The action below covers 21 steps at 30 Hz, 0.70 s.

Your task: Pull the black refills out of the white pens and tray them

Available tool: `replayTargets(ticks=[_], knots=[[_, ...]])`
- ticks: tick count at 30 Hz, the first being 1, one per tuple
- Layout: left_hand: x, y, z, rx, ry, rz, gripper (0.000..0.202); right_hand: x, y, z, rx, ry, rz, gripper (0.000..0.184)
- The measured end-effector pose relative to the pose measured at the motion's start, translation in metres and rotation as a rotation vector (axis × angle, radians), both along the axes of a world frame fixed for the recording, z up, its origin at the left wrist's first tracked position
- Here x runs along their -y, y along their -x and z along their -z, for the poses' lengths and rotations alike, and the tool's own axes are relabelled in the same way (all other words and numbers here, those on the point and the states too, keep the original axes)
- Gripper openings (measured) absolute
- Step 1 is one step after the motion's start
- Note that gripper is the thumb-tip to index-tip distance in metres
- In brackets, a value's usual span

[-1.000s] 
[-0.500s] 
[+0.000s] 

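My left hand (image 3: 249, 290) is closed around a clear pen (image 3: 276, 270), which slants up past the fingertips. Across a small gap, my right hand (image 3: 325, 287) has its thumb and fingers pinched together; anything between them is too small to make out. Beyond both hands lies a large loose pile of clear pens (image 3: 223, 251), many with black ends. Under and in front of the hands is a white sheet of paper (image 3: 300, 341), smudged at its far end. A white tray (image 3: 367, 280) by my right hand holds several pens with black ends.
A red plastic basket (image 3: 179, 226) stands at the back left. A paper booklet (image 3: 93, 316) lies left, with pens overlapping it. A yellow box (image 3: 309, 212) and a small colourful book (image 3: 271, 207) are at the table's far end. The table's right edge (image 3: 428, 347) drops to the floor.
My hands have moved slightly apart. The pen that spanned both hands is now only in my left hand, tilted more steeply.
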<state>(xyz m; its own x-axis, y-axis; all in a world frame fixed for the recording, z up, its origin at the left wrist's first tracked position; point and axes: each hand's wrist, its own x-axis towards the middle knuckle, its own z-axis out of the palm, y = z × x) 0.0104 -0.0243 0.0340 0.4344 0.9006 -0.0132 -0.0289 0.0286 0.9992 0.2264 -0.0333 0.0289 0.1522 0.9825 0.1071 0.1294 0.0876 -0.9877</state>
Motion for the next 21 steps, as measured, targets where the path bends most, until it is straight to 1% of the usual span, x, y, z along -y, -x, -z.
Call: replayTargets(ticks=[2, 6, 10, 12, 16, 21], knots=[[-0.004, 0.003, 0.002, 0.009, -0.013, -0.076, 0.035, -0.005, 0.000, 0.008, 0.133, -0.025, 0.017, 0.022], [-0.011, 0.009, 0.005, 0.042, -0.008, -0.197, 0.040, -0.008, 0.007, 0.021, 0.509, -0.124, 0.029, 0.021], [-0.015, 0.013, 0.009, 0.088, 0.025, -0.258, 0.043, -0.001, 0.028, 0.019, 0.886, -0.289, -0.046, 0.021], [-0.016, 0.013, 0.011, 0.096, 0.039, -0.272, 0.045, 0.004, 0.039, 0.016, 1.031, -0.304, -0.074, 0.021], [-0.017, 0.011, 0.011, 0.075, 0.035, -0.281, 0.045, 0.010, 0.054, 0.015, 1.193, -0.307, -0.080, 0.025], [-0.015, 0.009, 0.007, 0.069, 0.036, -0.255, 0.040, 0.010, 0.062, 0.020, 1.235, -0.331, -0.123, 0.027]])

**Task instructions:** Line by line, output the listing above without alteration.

**Expected answer:**
The action below covers 21 steps at 30 Hz, 0.70 s.

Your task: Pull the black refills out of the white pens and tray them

Available tool: `replayTargets(ticks=[_], knots=[[_, ...]])`
- ticks: tick count at 30 Hz, the first being 1, one per tuple
- Layout: left_hand: x, y, z, rx, ry, rz, gripper (0.000..0.202); right_hand: x, y, z, rx, ry, rz, gripper (0.000..0.184)
- The measured end-effector pose relative to the pose measured at the motion's start, translation in metres and rotation as a rotation vector (axis × angle, radians), both along the axes of a world frame fixed for the recording, z up, its origin at the left wrist's first tracked position
- Here x runs along their -y, y along their -x and z along their -z, for the poses' lengths and rotations alike, and the tool's own axes are relabelled in the same way (all other words and numbers here, those on the point and the states too, keep the original axes)
- Gripper openings (measured) absolute
- Step 1 is one step after the motion's start
- Note that gripper is the thumb-tip to index-tip distance in metres
- In brackets, a value's usual span

[-1.000s] 
[-0.500s] 
[+0.000s] 

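My left hand (image 3: 249, 290) is closed around a clear pen (image 3: 276, 270), which slants up past the fingertips. Across a small gap, my right hand (image 3: 325, 287) has its thumb and fingers pinched together; anything between them is too small to make out. Beyond both hands lies a large loose pile of clear pens (image 3: 223, 251), many with black ends. Under and in front of the hands is a white sheet of paper (image 3: 300, 341), smudged at its far end. A white tray (image 3: 367, 280) by my right hand holds several pens with black ends.
A red plastic basket (image 3: 179, 226) stands at the back left. A paper booklet (image 3: 93, 316) lies left, with pens overlapping it. A yellow box (image 3: 309, 212) and a small colourful book (image 3: 271, 207) are at the table's far end. The table's right edge (image 3: 428, 347) drops to the floor.
My hands have moved slightly apart. The pen that spanned both hands is now only in my left hand, tilted more steeply.
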<state>(xyz m; its own x-axis, y-axis; all in a world frame fixed for the recording, z up, its origin at the left wrist's first tracked position; point and axes: each hand's wrist, its own x-axis towards the middle knuckle, its own z-axis out of the palm, y = z × x) 0.0104 -0.0243 0.0340 0.4344 0.9006 -0.0132 -0.0289 0.0286 0.9992 0.2264 -0.0333 0.0289 0.1522 0.9825 0.1071 0.1294 0.0876 -0.9877</state>
Motion for the next 21 steps, as measured, targets where the path bends most, until it is straight to 1% of the usual span, x, y, z along -y, -x, -z.
Call: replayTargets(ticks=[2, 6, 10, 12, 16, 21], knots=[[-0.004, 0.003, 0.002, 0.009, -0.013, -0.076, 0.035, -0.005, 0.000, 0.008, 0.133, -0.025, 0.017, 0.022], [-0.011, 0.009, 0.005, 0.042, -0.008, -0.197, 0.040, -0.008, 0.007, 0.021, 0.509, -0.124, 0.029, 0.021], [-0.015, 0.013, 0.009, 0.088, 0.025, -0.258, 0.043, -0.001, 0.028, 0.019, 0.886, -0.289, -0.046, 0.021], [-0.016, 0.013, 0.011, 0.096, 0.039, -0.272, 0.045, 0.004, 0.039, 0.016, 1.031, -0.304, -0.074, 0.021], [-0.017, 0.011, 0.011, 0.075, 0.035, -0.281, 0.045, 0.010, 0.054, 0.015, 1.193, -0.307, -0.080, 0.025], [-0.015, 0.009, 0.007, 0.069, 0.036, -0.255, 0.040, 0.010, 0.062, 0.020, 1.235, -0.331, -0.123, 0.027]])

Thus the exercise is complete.